SUPPLIED MATERIAL:
== Segment start ==

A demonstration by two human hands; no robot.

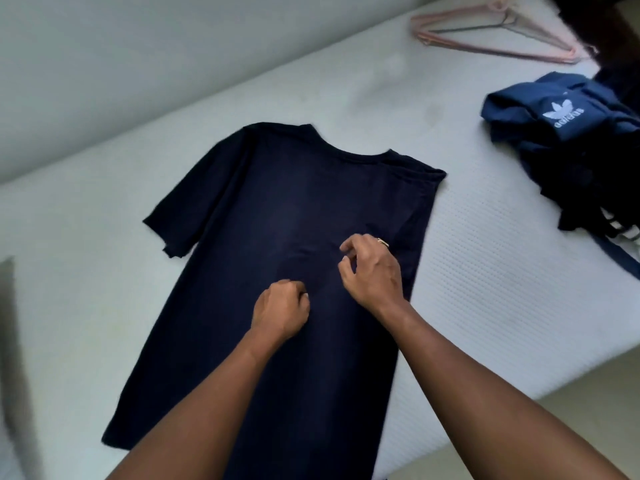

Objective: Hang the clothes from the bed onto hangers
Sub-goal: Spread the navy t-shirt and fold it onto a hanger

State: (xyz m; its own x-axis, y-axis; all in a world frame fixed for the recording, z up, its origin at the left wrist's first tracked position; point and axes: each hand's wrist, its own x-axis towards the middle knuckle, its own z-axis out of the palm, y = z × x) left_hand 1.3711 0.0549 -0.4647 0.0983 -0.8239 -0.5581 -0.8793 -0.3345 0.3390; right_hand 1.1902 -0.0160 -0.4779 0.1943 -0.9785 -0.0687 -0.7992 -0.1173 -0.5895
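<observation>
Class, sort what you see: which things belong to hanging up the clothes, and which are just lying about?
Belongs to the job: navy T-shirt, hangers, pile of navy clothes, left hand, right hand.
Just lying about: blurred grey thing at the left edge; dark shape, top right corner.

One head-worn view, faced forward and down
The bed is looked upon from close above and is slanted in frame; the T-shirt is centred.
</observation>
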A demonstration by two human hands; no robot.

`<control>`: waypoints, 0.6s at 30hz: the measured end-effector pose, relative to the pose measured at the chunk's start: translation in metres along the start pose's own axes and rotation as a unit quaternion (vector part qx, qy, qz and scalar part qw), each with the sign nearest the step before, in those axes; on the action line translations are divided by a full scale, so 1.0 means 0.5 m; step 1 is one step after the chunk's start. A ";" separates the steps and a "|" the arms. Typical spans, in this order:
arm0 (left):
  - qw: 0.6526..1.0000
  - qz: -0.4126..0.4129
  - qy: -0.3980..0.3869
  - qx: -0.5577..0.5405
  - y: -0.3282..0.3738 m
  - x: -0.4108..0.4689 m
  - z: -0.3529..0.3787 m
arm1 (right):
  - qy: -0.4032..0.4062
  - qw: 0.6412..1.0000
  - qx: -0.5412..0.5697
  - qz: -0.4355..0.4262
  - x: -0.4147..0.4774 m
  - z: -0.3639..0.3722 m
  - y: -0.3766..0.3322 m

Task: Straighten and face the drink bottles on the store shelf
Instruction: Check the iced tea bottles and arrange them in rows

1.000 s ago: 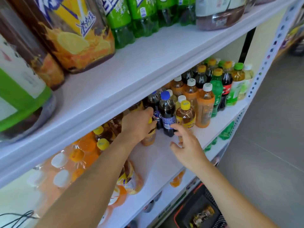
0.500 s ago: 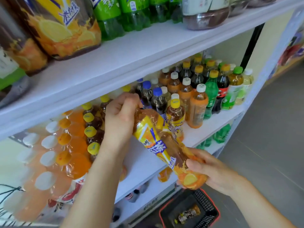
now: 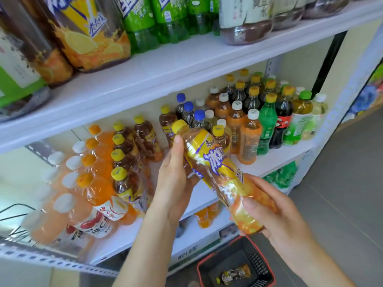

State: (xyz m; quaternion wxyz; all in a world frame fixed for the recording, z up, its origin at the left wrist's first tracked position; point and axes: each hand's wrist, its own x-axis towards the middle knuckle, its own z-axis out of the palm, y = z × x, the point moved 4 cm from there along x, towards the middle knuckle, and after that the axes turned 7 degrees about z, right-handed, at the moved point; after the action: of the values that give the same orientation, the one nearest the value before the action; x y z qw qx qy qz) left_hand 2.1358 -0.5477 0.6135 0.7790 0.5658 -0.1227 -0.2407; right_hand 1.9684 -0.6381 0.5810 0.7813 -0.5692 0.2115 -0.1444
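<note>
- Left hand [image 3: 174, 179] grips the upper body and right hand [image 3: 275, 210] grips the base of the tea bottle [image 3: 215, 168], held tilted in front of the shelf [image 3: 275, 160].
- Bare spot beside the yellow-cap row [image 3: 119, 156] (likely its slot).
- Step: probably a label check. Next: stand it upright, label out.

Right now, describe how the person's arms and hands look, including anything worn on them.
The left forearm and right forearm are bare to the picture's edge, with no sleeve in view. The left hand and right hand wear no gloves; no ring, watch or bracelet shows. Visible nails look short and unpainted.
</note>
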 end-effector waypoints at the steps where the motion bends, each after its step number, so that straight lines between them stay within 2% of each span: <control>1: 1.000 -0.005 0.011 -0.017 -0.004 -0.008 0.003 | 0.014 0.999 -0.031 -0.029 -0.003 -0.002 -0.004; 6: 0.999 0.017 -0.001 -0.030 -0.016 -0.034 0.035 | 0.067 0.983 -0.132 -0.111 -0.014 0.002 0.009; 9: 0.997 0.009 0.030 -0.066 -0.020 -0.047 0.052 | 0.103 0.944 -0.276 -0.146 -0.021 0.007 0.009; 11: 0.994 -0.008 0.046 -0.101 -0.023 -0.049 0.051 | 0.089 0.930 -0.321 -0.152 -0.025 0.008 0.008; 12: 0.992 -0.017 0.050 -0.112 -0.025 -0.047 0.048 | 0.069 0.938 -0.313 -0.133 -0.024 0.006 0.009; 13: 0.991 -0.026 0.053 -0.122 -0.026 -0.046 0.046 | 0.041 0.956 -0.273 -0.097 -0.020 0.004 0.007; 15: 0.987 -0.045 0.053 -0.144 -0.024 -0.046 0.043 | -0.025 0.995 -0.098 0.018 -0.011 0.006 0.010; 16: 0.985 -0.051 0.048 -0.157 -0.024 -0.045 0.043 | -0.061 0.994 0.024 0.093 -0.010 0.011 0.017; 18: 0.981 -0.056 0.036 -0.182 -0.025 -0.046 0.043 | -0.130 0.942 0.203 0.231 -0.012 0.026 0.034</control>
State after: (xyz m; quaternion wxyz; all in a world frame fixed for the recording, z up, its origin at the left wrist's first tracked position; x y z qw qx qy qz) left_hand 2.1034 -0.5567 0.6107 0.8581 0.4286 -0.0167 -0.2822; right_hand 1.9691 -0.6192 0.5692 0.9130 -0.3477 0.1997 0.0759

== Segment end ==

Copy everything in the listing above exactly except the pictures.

EXERCISE RESULT:
A demonstration by two human hands; no robot.


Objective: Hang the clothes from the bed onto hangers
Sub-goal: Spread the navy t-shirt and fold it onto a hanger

State: (xyz m; its own x-axis, y-axis; all in a world frame fixed for the recording, z up, its origin at the left wrist's first tracked position; point and axes: each hand's wrist, its own x-axis towards the middle knuckle, its own z-axis out of the palm, y = z × x) left_hand 1.3711 0.0549 -0.4647 0.0983 -0.8239 -0.5581 -0.8793 -0.3345 0.3390; right_hand 1.1902 -0.0160 -0.4779 0.1943 -0.9785 -0.0687 -0.7992 -0.1173 -0.5895
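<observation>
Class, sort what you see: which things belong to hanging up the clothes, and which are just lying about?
Belongs to the job: navy T-shirt, hangers, pile of navy clothes, left hand, right hand.
Just lying about: blurred grey thing at the left edge; dark shape, top right corner.

One head-worn view, faced forward and down
The bed is looked upon from close above and is slanted in frame; the T-shirt is centred.
</observation>
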A demonstration by two human hands; no robot.

`<control>`: waypoints, 0.6s at 30hz: the measured end-effector pose, relative to the pose measured at the chunk's start: translation in metres along the start pose's own axes and rotation as a unit quaternion (vector part qx, qy, qz and scalar part qw), each with the sign nearest the step before, in those axes; on the action line translations are divided by a full scale, so 1.0 means 0.5 m; step 1 is one step after the chunk's start. A ";" separates the steps and a "|" the arms. Typical spans, in this order:
arm0 (left):
  - qw: 0.6526..1.0000
  - qz: -0.4126..0.4129
  - qy: -0.3980..0.3869
  - qx: -0.5577..0.5405
  - y: -0.3282..0.3738 m
  - x: -0.4108..0.4689 m
  - z: -0.3529..0.3787 m
arm1 (right):
  - qy: -0.4032..0.4062
  - qw: 0.6412..1.0000
  - qx: -0.5412..0.5697
  - qz: -0.4355..0.4262
  - x: -0.4147..0.4774 m
  - z: -0.3639..0.3722 m
  - y: -0.3766..0.3322 m

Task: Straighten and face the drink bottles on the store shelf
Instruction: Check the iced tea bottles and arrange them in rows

1.000 s ago: 
0.500 s ago: 
now: 

State: (xyz m; quaternion wxyz; all in a world frame fixed for the recording, z up, its origin at the left wrist's first tracked position; point and axes: each hand's wrist, its own x-axis towards the middle knuckle, its own z-axis out of the palm, y = z × x, the point moved 4 cm from there along x, towards the middle knuckle, and after that the axes turned 7 degrees about z, right-handed, at the moved point; after the action: of the values that give the same orientation, the one nearest the value before the action; x y z qw qx qy qz) left_hand 2.1358 -0.5477 0.6135 0.7790 0.5658 -0.1227 -0.2407; right_hand 1.9684 -0.6381 0.5810 0.7813 -0.5692 0.2115 -0.1444
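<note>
- Left hand [image 3: 174, 179] grips the upper body and right hand [image 3: 275, 210] grips the base of the tea bottle [image 3: 215, 168], held tilted in front of the shelf [image 3: 275, 160].
- Bare spot beside the yellow-cap row [image 3: 119, 156] (likely its slot).
- Step: probably a label check. Next: stand it upright, label out.

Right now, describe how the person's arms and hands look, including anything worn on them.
The left forearm and right forearm are bare to the picture's edge, with no sleeve in view. The left hand and right hand wear no gloves; no ring, watch or bracelet shows. Visible nails look short and unpainted.
</note>
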 end-effector waypoints at the steps where the motion bends, each after its step number, so that straight lines between them stay within 2% of each span: <control>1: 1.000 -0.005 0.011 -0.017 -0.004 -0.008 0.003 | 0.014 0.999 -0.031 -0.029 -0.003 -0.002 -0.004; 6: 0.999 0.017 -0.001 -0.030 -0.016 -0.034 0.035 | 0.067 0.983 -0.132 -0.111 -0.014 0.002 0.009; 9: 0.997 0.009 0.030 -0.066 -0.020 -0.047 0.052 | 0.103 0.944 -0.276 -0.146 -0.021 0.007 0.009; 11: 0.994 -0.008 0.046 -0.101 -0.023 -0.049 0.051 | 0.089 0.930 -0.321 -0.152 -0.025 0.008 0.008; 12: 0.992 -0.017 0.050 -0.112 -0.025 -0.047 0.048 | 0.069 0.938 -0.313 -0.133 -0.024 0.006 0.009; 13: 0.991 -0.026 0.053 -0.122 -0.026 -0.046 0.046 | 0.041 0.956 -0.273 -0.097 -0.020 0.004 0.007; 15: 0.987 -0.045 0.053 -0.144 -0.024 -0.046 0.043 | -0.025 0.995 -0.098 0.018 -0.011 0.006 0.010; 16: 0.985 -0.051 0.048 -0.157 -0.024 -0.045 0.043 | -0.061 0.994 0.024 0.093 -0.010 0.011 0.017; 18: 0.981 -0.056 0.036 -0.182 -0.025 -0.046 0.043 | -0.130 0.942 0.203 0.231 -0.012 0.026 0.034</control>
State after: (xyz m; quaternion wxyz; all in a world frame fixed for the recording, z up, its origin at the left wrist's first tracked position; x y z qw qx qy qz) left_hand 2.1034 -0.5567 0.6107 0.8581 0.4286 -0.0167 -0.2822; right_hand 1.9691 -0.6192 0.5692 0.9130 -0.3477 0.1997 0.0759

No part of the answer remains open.